Dans l’Est de la France, de nombreux monuments commémoratifs rappellent la douleur de l’amputation de 1871 et constituent autant de lieux de pèlerinage, notamment celui de Mars-la-Tour, où le 16 août 1870, se déroula une sanglante bataille. Situé à moins d’un kilomètre de la frontière franco-allemande, la commune de Mars-la-Tour vit se dérouler chaque année, entre 1871 et 1914, à la date du 16 août, d’importantes cérémonies commémoratives rassemblant des habitants venus des territoires français et allemands.
Dans Mgr Turinaz prêchant à Mars-la-Tour, Alphonse Monchablon représente l’événement sous une forme hautement allégorique. Monseigneur Turinaz ayant été évêque de Nancy de 1882 à 1918, le tableau date probablement des dernières années du XIXe siècle. Au pied de l’autel, deux jeunes femmes en costumes alsacien et lorrain traditionnels, écoutent attentivement le prélat en se tenant par le bras. On aperçoit à l’arrière-plan le monument aux morts dû au sculpteur Frédéric-Louis-Désiré Bogino, inauguré dès 1875.
Ce tableau est reproduit ici avec l’aimable autorisation de l’évêché de Nancy, où il est actuellement conservé, et grâce à qui nous avons pu en obtenir une image numérique.
Auguste Bartholdi (Colmar, 1834 – Paris, 1904) a multiplié, dans l’espace public, d’imposants témoignages de son attachement à une Alsace indéfectiblement française : en 1880, le Lion de Belfort ne célèbre pas seulement l’héroïsme des défenseurs de Belfort en 1870, mais constitue aussi, selon Bartholdi lui-même, « un hommage au patriotisme alsacien. »

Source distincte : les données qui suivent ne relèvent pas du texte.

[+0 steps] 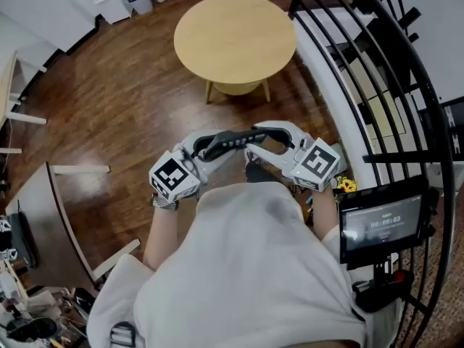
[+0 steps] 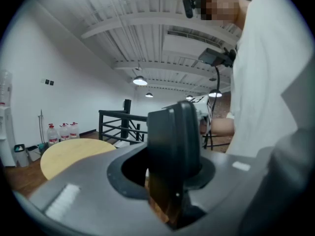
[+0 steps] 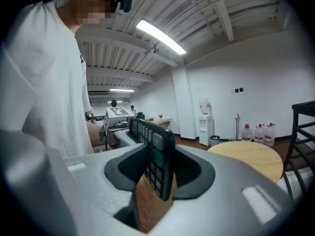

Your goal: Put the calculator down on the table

Sur les cartes de France accrochées dans les classes des écoles primaires, l’Alsace-Lorraine apparaît en gris, comme si, sur le plan topographique, les deux régions arrachées à la France par le traité de Francfort n’étaient pas tout à fait rattachées au Reich.
Tandis que l’imprimerie fondée en 1796 à Épinal par Jean-Charles Pellerin diffuse massivement des images populaires, dites Images d’Épinal, les gravures de Gustave Doré, né à Strasbourg en 1832, illustrent la Bible, les Contes de Charles Perrault ou encore les Fables de la Fontaine, évoquant avec sensibilité traditions populaires et sublimes paysages d’Alsace.
Le très talentueux Jean-Jacques Waltz (1873-1951) croque de manière caricaturale, sous le pseudonyme de l’Oncle Hansi, dans trois superbes albums traduits en français chez Floury – Professor Knatschke (1912), L’Histoire de l’Alsace (1912) et Mon Village (1913) – l’occupation de sa terre natale par des pangermanistes barbares. Les ouvrages de Hansi sont, sur le plan graphique, magnifiques, mais donnent de l’Alsace une image lisse, immuable, quasiment intemporelle.
Le 6 décembre 1903, à l’occasion d’un grand discours prononcé par Jean Jaurès à la tribune du Parlement en faveur du désarmement, le supplément illustré du Petit Journal, un quotidien populaire à fort tirage, publie une gravure très critique à l’égard du tribun socialiste. La figure de la Patrie, qui ressemble à la Marseillaise de Rude, l’apostrophe en lui présentant l’Alsace et la Lorraine captives : « La plaie saigne toujours monsieur Jaurès ! » Au premier plan, deux jeunes femmes, en habits régionaux traditionnels, éplorées, sont encadrées par un officier prussien aux moustaches en crocs, plein de morgue, un sabre nu dans ses mains, et par un soldat barbu menaçant, qui tient un fusil, tous deux coiffés du casque à pointe. À l’arrière-plan, des combats de cavalerie rappellent les affrontements sanglants de 1870, et, à l’horizon, se dresse la flèche de la cathédrale de Strasbourg sous les bombardements.
Joseph Aubert (1849-1924) peint « Les protestataires. L’Alsace et la Lorraine » en 1920 pour le musée de l’Armée. Cinquante ans après le traité de Francfort, au moment où l’Alsace redevient française, le peintre représente rétrospectivement la brutalité de Bismarck à l’égard de l’Alsace, symbolisée sur le tableau par une jeune Alsacienne en costume traditionnel sous les protestations de Gambetta et de généraux français. Le tableau a probablement été détruit par les Allemands en 1940.